I'm trying to do an expdp of full database.
the problem is that the whole expdp takes 2 hours - and from that 2 hours the estimate part take 40 minutes - which sounds unreasonable.
I'm trying to find a way to cut the estimate time. i tried to do the estimate with statistics instead of blocks but it didn't help.
is there another possible solution for that? i'm willing to skip the estimate part completely but i didn't find a way to do that.
the db version i use is 18.104.22.168 linux redhat
The estimate phase is a critical part of the export job. It is not only estimating the amount of data that is being exported. It is actually gathering data that is describing what we call TABLE_DATA objects. These are objects where data is stored. Let me explain:
for a table, it is the table itself
for a partitioned table, it is each partition
for a subpartitioned table, it is each subpartition
So, Data Pump starts by collecting this information. It then stores all of this in the Master Table so the job knows what data needs to be exported. This "phase" needs to be done sooner or later, we do it at the beginning of the job in case you specify parallel. Once this data is collected, parallel worker processes can start to unload data. If this was done later, the job would not begin parallel operation until this was collected. If the parallelism of the job is 1, then this could be done later, but it still needs to be done.
Now, having said all of that, there have been some performance in this area from release to release. I'm not sure what version you are running, but you could check with Oracle Support to see if there is a patch available for your version.
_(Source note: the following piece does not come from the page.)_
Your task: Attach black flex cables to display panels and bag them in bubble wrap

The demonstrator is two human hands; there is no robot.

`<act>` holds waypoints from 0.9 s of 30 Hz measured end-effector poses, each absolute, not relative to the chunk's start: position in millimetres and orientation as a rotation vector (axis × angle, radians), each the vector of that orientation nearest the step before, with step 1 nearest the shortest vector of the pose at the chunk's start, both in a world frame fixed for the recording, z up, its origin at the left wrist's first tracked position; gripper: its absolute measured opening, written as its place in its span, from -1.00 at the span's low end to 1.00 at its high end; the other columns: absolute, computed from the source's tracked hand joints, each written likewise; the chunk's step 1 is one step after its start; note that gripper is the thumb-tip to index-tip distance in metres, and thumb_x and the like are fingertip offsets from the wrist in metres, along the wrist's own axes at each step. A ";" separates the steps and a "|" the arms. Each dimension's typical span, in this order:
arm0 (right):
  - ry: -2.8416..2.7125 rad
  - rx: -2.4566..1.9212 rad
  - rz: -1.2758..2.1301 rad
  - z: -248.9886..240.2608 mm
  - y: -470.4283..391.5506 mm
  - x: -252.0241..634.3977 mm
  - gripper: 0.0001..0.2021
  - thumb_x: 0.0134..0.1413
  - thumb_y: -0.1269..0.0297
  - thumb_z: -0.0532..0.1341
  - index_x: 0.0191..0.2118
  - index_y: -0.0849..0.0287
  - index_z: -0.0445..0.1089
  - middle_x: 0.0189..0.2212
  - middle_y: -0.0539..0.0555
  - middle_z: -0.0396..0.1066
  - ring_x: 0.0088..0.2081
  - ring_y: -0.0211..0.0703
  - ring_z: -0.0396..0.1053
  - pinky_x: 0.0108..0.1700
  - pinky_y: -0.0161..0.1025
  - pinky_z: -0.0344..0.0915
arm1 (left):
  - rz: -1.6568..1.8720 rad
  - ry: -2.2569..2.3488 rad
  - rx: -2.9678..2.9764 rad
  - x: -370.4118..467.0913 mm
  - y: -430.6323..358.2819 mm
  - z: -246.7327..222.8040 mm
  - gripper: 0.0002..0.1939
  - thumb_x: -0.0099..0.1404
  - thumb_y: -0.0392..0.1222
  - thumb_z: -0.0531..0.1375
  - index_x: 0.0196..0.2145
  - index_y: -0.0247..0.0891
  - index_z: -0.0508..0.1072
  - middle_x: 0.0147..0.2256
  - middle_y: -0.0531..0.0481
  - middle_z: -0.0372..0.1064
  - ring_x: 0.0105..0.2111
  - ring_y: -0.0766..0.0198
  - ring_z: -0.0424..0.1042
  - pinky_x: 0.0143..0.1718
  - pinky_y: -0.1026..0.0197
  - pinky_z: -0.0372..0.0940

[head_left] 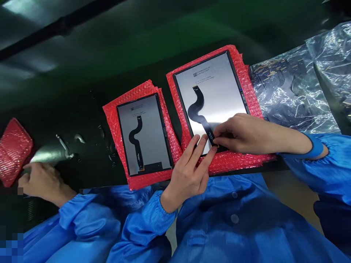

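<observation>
A display panel point(216, 95) with a pale grey back and dark frame lies on red bubble wrap in front of me. A black, curved flex cable point(195, 111) rests on it, its lower end near the panel's bottom edge. My right hand point(241, 133) pinches that lower end between thumb and fingers; the fingertips partly hide the connector. My left hand point(189, 175) has its fingers stretched out over the panel's lower edge, the fingertips next to the cable's end. A second display panel point(148, 138) with a similar flex cable point(134, 137) lies to the left.
Red bubble wrap point(244, 69) sits under both panels. Clear plastic bags point(290, 95) with dark cable-like parts lie at the right. At the left are a co-worker's hand point(45, 182), a folded red bubble-wrap piece point(15, 149) and small scraps point(64, 146) on the dark table.
</observation>
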State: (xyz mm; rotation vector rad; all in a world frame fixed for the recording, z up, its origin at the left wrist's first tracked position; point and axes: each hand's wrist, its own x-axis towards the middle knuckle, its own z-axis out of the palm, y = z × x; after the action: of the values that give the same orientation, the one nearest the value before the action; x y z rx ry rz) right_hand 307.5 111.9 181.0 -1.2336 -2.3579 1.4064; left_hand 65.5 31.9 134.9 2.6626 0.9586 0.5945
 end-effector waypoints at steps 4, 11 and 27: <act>-2.355 -1.232 1.400 181.7 112.3 306.2 -0.73 0.32 0.35 0.18 -0.45 0.19 0.43 -0.61 -0.06 0.30 -0.57 -0.31 0.09 -0.41 -0.22 -0.02 | 0.573 0.979 2.604 68.4 29.2 137.4 -0.39 0.38 -0.37 0.00 0.36 -0.50 0.25 0.47 -0.42 -0.02 0.51 -0.20 -0.11 0.41 -0.29 0.19; -2.256 -1.272 1.443 180.1 112.2 303.3 -0.78 0.26 0.37 0.20 -0.41 0.20 0.51 -0.58 -0.04 0.40 -0.56 -0.31 0.17 -0.40 -0.24 0.06 | 0.587 1.038 2.572 72.5 25.4 135.9 -0.34 0.34 -0.37 -0.02 0.39 -0.48 0.20 0.48 -0.37 -0.05 0.51 -0.20 -0.11 0.42 -0.29 0.17; -1.532 -1.371 1.501 173.2 114.8 300.1 -0.38 0.22 0.16 0.29 0.33 0.27 0.23 -0.65 -0.17 0.33 -0.67 -0.21 0.27 -0.54 -0.24 0.22 | 0.797 1.179 2.227 50.4 56.2 146.8 -0.64 0.46 -0.30 0.14 0.17 -0.25 0.46 0.22 -0.24 0.43 0.23 0.06 0.42 0.28 -0.06 0.38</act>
State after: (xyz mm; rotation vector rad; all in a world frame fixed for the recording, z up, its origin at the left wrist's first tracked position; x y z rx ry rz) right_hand 300.1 114.8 173.2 -1.3713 -1.5323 1.5013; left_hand 50.4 56.2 146.8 2.2274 1.1790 0.7969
Hope this explains things a bit and helps.... a little :^)
As Dean syas there is no getting round this step but there are lots of bugs with it in early versions, not sure if specfically with 22.214.171.124 but something is wrong. For a 700GB database with 2000 tables the estimate is taking perhaps 2 minutes for us with 126.96.36.199. Its dependant on the type and number of objects of course and how fast various dictionary queries are.
Check your AWR report while running datapump. Check if datapump is using RBO or CBO. This was a bug in 10g and because of this bug Datapump starts using RBO instead of CBO which makes your datapump very slow in estimating.
This could be the bug in 11g too. Check this in AWR report.
thanks all for your help.
i tried to collect full stats but it still didn't change the situation and i still get very long estimate process time.
i will try to check with oracle if there's a solution for it.